Après autopsie, il s'est avéré qu'il existait une lésion de la taille d'une balle de ping-pong au niveau de l'aire associative du lobe frontal gauche, vers la tempe, qui lui rendait impossible la construction de phrases. Pour l'anecdote, quand il était en colère il pouvait également lancer un juron, toujours le même: « sacré nom de Dieu »... pour l'anecdote, mais pas seulement, car il pourrait s'agir d'un exemple de plasticité cérébrale motivée par une énergie forte, celle de la colère (la plasticité cérébrale sera développée dans la partie sur le système nerveux central).
1874 : l'aire de Wernicke. Wernicke, un neurologue allemand, met en évidence une zone qu'il nommera « aire de Wernicke » ayant trait à la compréhension du langage. Il avait un patient qui parlait, mais ce qu'il disait n'avait aucun sens. Il s'exprimait en une série visiblement aléatoire de mots associée à une anosognosie, c'est-à-dire que le sujet n'a pas conscience de ses troubles.
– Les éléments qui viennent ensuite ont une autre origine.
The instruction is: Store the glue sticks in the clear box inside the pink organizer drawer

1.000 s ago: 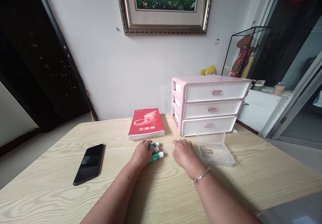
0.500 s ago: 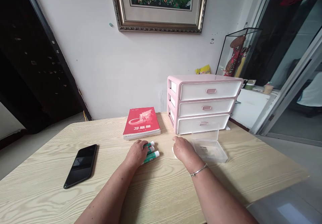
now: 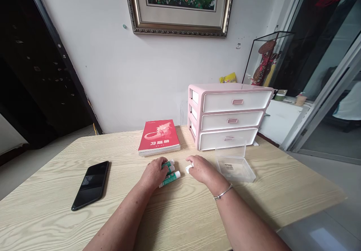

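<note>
My left hand (image 3: 155,172) is curled over green glue sticks with white caps, its fingers closed on the two farther ones (image 3: 170,167). Just in front of these, on the near side, another glue stick (image 3: 170,179) lies on the table beside the hand. Between the thumb and fingers of my right hand (image 3: 202,169) is a small white piece (image 3: 188,168), partly hidden, whose kind I cannot make out. Right of that hand stands a clear plastic box (image 3: 239,174) with its lid raised.
A pink and white drawer unit (image 3: 231,121) stands at the back right. A red book (image 3: 159,135) lies near the wall, and a black phone (image 3: 90,185) lies at left. The wooden table (image 3: 50,221) has its right edge beyond the clear box.
My right hand has moved slightly left, bringing the white piece closer to the glue sticks. The nearest glue stick has shifted a little right and down; my left hand stays on the others.
</note>
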Demonstrator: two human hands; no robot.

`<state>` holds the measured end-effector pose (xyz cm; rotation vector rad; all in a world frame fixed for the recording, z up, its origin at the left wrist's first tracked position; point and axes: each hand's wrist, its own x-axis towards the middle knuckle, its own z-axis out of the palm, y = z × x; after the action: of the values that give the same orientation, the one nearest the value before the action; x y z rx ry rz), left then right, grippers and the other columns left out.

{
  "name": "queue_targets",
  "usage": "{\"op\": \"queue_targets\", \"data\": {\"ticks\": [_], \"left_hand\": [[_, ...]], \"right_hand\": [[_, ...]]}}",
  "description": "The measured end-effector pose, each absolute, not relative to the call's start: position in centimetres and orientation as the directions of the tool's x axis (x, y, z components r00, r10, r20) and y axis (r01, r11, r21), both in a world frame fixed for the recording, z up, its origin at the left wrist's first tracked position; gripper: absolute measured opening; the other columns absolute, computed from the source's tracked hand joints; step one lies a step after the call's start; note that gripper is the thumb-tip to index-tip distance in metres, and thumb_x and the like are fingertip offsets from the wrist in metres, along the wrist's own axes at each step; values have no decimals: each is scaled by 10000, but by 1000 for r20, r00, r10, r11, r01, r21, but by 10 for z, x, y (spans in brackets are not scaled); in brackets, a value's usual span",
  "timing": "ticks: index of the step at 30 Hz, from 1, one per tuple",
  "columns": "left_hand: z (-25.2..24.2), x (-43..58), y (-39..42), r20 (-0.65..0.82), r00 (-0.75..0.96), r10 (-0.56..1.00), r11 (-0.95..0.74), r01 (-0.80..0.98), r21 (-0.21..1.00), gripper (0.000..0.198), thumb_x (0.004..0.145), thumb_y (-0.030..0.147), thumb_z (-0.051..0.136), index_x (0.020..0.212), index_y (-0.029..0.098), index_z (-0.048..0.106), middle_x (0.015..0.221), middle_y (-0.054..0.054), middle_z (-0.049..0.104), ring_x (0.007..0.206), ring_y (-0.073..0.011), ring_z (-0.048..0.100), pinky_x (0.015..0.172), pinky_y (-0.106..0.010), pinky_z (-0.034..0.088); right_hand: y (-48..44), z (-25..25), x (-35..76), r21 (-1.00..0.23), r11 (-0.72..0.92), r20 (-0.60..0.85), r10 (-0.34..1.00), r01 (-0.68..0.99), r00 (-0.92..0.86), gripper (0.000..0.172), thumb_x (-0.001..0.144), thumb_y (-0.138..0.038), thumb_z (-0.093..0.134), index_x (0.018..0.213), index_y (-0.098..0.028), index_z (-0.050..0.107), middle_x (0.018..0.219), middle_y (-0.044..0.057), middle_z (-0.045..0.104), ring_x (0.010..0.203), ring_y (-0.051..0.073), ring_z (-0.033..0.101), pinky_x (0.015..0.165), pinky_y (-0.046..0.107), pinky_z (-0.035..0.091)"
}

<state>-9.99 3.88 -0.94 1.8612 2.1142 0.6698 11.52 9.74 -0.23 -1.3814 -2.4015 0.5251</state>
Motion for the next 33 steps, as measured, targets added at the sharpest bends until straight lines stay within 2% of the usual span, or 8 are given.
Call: {"op": "queue_targets", "data": {"ticks": [4, 10, 14, 22, 26, 33], "left_hand": [[-10, -99, 39, 121, -148, 981, 74, 878, 473, 418, 834, 232, 482, 1217, 172, 638, 1180, -108, 694, 1103, -257, 613, 924, -317, 435], [-10, -100, 43, 113, -107, 988, 48, 901, 432, 357, 834, 236, 489, 1104, 201, 720, 1145, -99, 700, 1106, -257, 597, 945, -318, 425], [-9, -101, 44, 103, -109, 989, 60, 915, 398, 331, 858, 246, 466, 1008, 211, 759, 1111, -111, 703, 1104, -263, 587, 984, -340, 401], [-16, -104, 49, 105, -137, 985, 89, 924, 372, 375, 861, 269, 477, 1130, 230, 735, 1214, -100, 673, 1200, -263, 536, 1047, -352, 353], [-17, -104, 51, 107, -154, 982, 104, 922, 373, 357, 852, 260, 483, 1099, 219, 737, 1213, -100, 672, 1198, -260, 541, 1042, -346, 353], [-18, -102, 47, 106, -166, 980, 111, 910, 399, 317, 905, 299, 436, 1040, 176, 696, 1175, -125, 679, 1188, -291, 541, 971, -399, 394]], "right_hand": [[99, -8, 117, -405, 520, 98, 842, 752, -530, 436, 792, -97, 547, 1201, -181, 673, 1156, 106, 675, 1135, 222, 583, 944, 282, 406], [96, -10, 117, -325, 576, 167, 815, 750, -554, 311, 830, -157, 571, 1111, -206, 696, 1099, 77, 687, 1065, 232, 584, 912, 308, 395], [94, -10, 115, -338, 612, 229, 791, 715, -568, 219, 872, -198, 575, 1062, -202, 682, 1057, 61, 691, 1037, 213, 579, 914, 299, 376], [89, -17, 106, -318, 685, 299, 728, 655, -616, 204, 872, -178, 609, 1070, -203, 647, 1047, 55, 677, 1057, 210, 569, 928, 303, 366], [88, -18, 103, -293, 694, 327, 719, 657, -614, 192, 874, -175, 618, 1061, -202, 647, 1026, 62, 672, 1029, 216, 571, 907, 313, 380], [90, -20, 97, -383, 678, 370, 735, 627, -568, 192, 861, -165, 643, 1053, -180, 646, 1021, 72, 667, 1025, 216, 570, 923, 311, 395]]}}
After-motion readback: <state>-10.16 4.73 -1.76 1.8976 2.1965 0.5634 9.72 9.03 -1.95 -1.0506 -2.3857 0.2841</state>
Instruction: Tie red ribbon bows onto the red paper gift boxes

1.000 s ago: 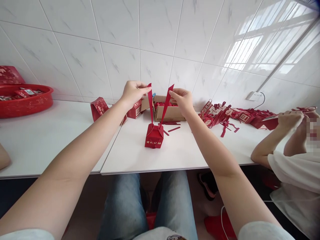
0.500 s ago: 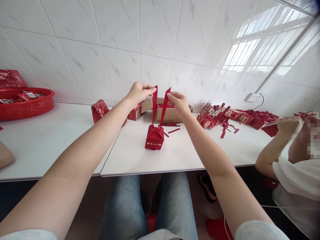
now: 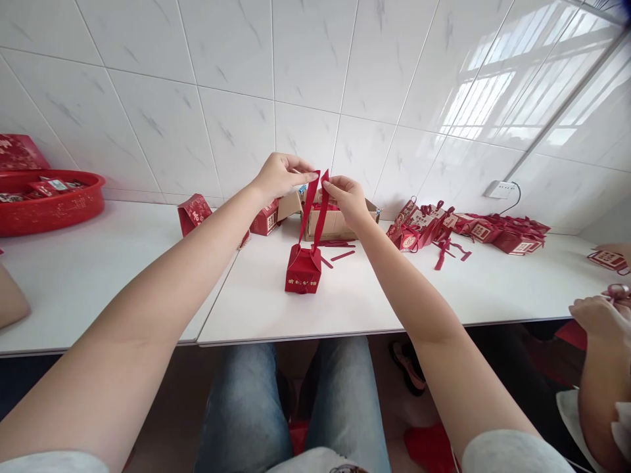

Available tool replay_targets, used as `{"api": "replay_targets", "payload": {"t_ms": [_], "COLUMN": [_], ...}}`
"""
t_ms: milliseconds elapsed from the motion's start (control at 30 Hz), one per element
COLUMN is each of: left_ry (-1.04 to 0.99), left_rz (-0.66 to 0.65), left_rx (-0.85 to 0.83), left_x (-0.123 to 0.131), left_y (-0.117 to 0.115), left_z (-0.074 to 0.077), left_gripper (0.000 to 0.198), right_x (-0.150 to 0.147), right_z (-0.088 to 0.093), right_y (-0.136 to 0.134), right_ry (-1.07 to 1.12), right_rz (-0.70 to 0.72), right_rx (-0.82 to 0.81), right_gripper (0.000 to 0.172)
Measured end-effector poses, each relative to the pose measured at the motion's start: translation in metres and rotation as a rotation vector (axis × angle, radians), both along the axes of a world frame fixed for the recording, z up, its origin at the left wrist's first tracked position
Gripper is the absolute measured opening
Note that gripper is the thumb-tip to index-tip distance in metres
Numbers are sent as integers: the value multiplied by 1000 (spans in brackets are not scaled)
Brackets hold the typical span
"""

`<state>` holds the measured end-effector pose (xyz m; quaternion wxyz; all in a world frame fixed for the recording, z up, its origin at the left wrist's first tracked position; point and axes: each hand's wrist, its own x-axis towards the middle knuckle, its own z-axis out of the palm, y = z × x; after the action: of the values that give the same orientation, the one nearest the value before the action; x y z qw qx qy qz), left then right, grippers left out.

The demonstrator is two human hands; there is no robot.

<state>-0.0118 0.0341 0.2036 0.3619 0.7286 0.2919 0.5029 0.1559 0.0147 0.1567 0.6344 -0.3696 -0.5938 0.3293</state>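
Pinched in Your Left Hand (image 3: 284, 176) and Right Hand (image 3: 349, 197): Two Ribbon Ends Drawn Near

Between thumb and fingers, your left hand is closed on the left ribbon end (image 3: 307, 207), close to its tip; your right hand closes likewise on the right ribbon end (image 3: 321, 213). Over the last second the two hands have moved inward, narrowing the gap between the tips, which now stand nearly level, just apart. Both strips rise from the top of the red box (image 3: 302, 270), upright on the white table (image 3: 345, 309) in front of the open carton (image 3: 340, 228). For the work in hand, this suggests that the ends are being matched rather than tied: no knot shows between them. You touch the box only through the ribbon; whether the strips are one piece cannot be told.
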Motion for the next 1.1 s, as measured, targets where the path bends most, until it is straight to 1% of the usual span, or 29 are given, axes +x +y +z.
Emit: {"api": "replay_targets", "payload": {"t_ms": [100, 233, 333, 433, 500, 600, 667, 733, 800, 900, 1000, 1100], "left_ry": [119, 197, 220, 186, 130, 35, -33, -102, -145, -154, -123, -4], "left_rz": [-11, 55, 91, 59, 25, 12, 19, 30, 51, 87, 114, 145], "left_rx": [66, 136, 159, 91, -2, -162, -208, -168, -89, -13, 69, 241], "left_x": [2, 4, 4, 3, 1, 0, 1, 3, 5, 6, 3, -1], "left_y": [-2, -3, -3, -2, 0, 3, 5, 6, 5, 1, -7, -14], "left_z": [3, 7, 8, 8, 8, 5, 2, -3, -8, -13, -20, -32], "left_gripper": [13, 14, 14, 20, 25, 24, 21, 21, 21, 19, 15, 8], "right_x": [-3, -3, -1, 1, 0, -3, -5, -6, -6, -5, -3, 0], "right_z": [3, 8, 10, 13, 14, 16, 16, 14, 11, 6, 2, 2], "right_y": [-1, -7, -10, -8, -5, -2, -1, -1, -1, 1, 4, 8], "right_ry": [-108, -213, -283, -357, -380, -345, -288, -228, -180, -107, -2, 84], "right_rz": [0, 57, 73, 44, 67, 133, 195, 272, 335, 381, 419, 457], "right_rx": [33, 93, 118, 141, 125, 45, -34, -98, -124, -138, -188, -282], "right_gripper": [15, 13, 16, 27, 31, 35, 37, 38, 36, 30, 20, 12]}}
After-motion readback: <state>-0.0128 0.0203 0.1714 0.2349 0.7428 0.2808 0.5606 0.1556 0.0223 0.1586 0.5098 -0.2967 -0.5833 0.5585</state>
Ce trouble de la compréhension du langage est lié à cette aire située dans les aires associatives du lobe temporal.
Vers 1910, Broadman synthétise les observations des anatomistes mettant ainsi en évidence 52 aires aux fonctions différentes. Les aires sont décrites ici:
Les techniques contemporaines
L'EEG (électroencéphalographie). La première version date de 1929. Il s'agit d'une technique consistant à capter l'énergie électrique émise par les neurones. L’EEG peut capter des variations d'information électrique avec une précision d'un millième de seconde, ce qui permet de suivre les variations cérébrales face à un stimulus donné. Il permet d'étudier le sommeil, le langage mais surtout les épilepsies (des décharges anormales des cellules cérébrales). La précision de l'E.E.G. s'est nettement améliorée ces dernières années.
La M.E.G. (magnétoencéphalographie) capte les champs magnétiques issus de l'activité électrique des neurones. Il s'agit d'une machine imposante, encore aujourd'hui la technologie la plus précise de localisation cérébrale (une précision de 2 ou 3 millimètres). Elle reste actuellement un outil de recherche mais ouvre des perspectives cliniques très variées.
La TEP (tomographie par émission de positons) date des années 70. Elle est la seule technique permettant de suivre le parcours d'une molécule dans le cerveau, un radiotraceur. Cette technique consiste en l'introduction d'une molécule radioactive (sans danger) dans le sang dont l'émission sera captée par des caméras. Elle est employée en clinique pour mettre en évidence des tumeurs cérébrales, mais d'autres applications sont à l’étude, par exemple, le diagnostic de maladies neuro-dégénératives.
L'IRM (imagerie par résonance magnétique) est un scanner avec des aimants très puissants permettant de percevoir le magnétisme de certaines molécules.
L'IRMf, f correspondant à fonctionnelle, permet de capter les variations du débit sanguin et ainsi la stimulation de certaines zones cérébrales. Sa précision, de l'ordre de 1 millimètre, est supérieure à celle des autres techniques, ce qui fait de l'IRMf le meilleur outil actuel de localisation. Elle est utilisée pour détecter les altérations fonctionnelles du cerveau, comme on peut en trouver chez des patients dépressifs ou schizophrènes.
Conclusion
Nous venons de voir un historique sommaire de la psychophysiologie ainsi que les outils et techniques employés. Cette première partie permet ainsi d'enraciner ce champ du savoir dans ses aspects les plus concrets, ses applications mises à part.